**RECORD SET:**
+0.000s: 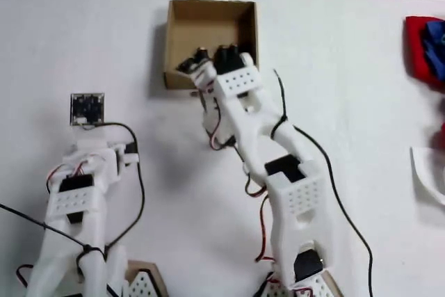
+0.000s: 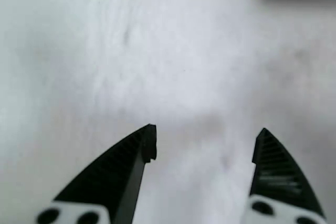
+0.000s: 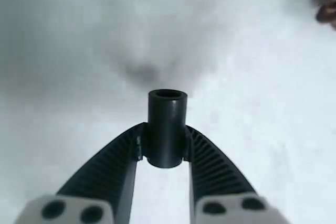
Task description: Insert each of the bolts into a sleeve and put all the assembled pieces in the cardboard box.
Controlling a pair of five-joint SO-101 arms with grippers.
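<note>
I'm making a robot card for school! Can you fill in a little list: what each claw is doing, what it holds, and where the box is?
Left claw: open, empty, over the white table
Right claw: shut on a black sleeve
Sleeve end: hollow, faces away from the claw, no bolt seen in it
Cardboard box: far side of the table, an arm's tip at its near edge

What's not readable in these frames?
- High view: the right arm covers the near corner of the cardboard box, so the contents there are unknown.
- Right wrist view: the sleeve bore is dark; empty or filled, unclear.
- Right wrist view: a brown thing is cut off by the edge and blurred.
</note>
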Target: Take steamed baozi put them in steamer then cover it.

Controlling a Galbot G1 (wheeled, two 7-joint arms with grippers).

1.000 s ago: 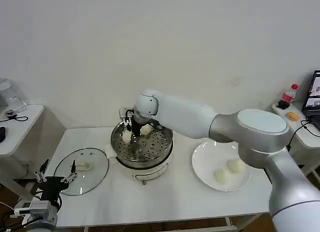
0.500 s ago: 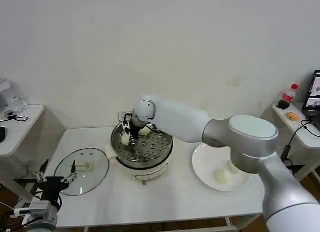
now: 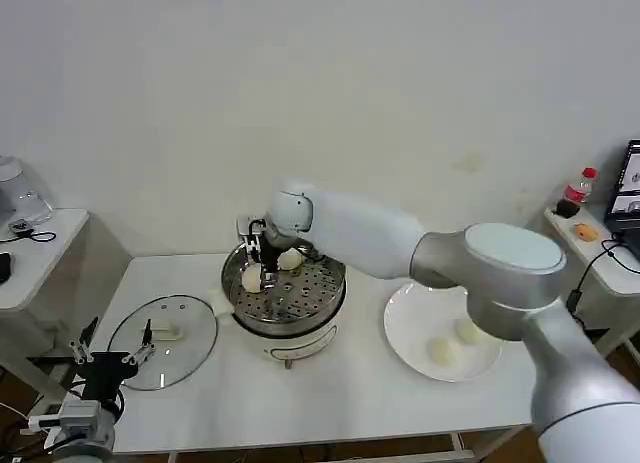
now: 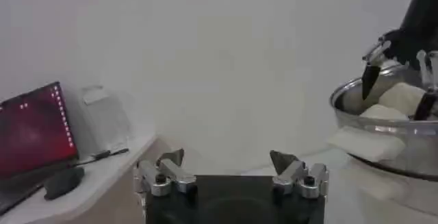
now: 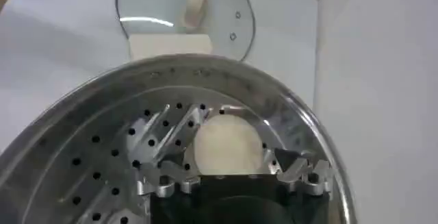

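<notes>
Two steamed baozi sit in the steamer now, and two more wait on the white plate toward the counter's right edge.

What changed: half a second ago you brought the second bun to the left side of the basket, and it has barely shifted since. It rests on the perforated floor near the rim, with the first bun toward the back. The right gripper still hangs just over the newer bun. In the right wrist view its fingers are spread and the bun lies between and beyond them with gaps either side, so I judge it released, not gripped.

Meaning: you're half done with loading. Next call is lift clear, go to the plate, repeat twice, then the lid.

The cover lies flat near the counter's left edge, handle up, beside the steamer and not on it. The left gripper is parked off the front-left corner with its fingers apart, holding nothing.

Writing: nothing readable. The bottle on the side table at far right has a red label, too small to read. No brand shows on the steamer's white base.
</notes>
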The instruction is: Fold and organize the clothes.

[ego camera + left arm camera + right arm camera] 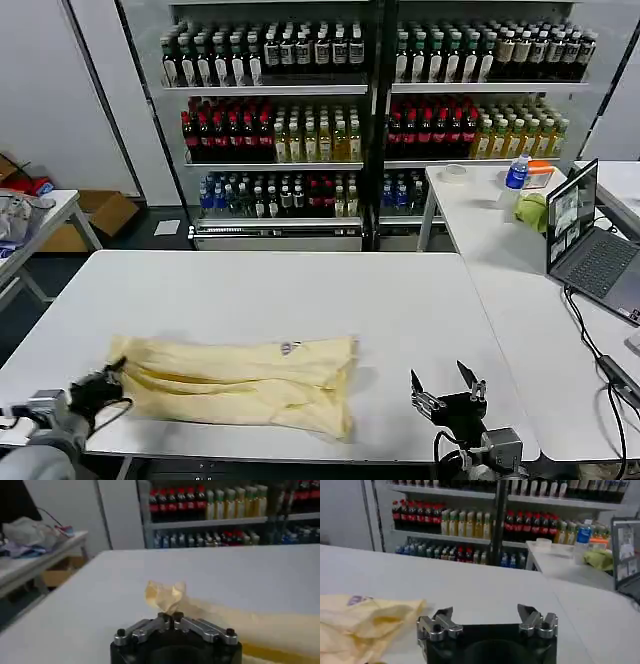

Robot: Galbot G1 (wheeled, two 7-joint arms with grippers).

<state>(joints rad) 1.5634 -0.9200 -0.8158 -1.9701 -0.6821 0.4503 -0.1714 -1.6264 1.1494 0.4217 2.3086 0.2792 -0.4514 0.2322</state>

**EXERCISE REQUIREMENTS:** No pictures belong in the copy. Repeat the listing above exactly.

**SOLUTION FOR THIS EXERCISE:**
+0.000s: 
+0.000s: 
+0.000s: 
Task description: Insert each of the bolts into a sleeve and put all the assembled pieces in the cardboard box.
Controlling a pair of five-joint SO-101 arms with grippers.
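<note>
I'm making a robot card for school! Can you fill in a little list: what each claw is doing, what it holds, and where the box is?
Left claw: open, empty, over the white table
Right claw: shut on a black sleeve
Sleeve end: hollow, faces away from the claw, no bolt seen in it
Cardboard box: far side of the table, an arm's tip at its near edge

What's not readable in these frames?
- High view: the right arm covers the near corner of the cardboard box, so the contents there are unknown.
- Right wrist view: the sleeve bore is dark; empty or filled, unclear.
- Right wrist view: a brown thing is cut off by the edge and blurred.
</note>
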Target: Take steamed baozi put them in steamer then cover it.

Controlling a Galbot G1 (wheeled, two 7-joint arms with grippers).

1.000 s ago: 
0.500 s ago: 
now: 
now: 
now: 

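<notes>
Two steamed baozi sit in the steamer now, and two more wait on the white plate toward the counter's right edge.

What changed: half a second ago you brought the second bun to the left side of the basket, and it has barely shifted since. It rests on the perforated floor near the rim, with the first bun toward the back. The right gripper still hangs just over the newer bun. In the right wrist view its fingers are spread and the bun lies between and beyond them with gaps either side, so I judge it released, not gripped.

Meaning: you're half done with loading. Next call is lift clear, go to the plate, repeat twice, then the lid.

The cover lies flat near the counter's left edge, handle up, beside the steamer and not on it. The left gripper is parked off the front-left corner with its fingers apart, holding nothing.

Writing: nothing readable. The bottle on the side table at far right has a red label, too small to read. No brand shows on the steamer's white base.
</notes>
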The instruction is: Fold and organize the clothes.

[ego camera + left arm camera + right arm camera] 

Robot: Galbot G1 (wheeled, two 7-joint arms with grippers).

<state>(joints rad) 1.5634 -0.9200 -0.8158 -1.9701 -0.6821 0.4503 -0.1714 -1.6264 1.1494 0.4217 2.3086 0.2792 -0.4514 0.2322</state>

For this exercise, nothing further remains to be done.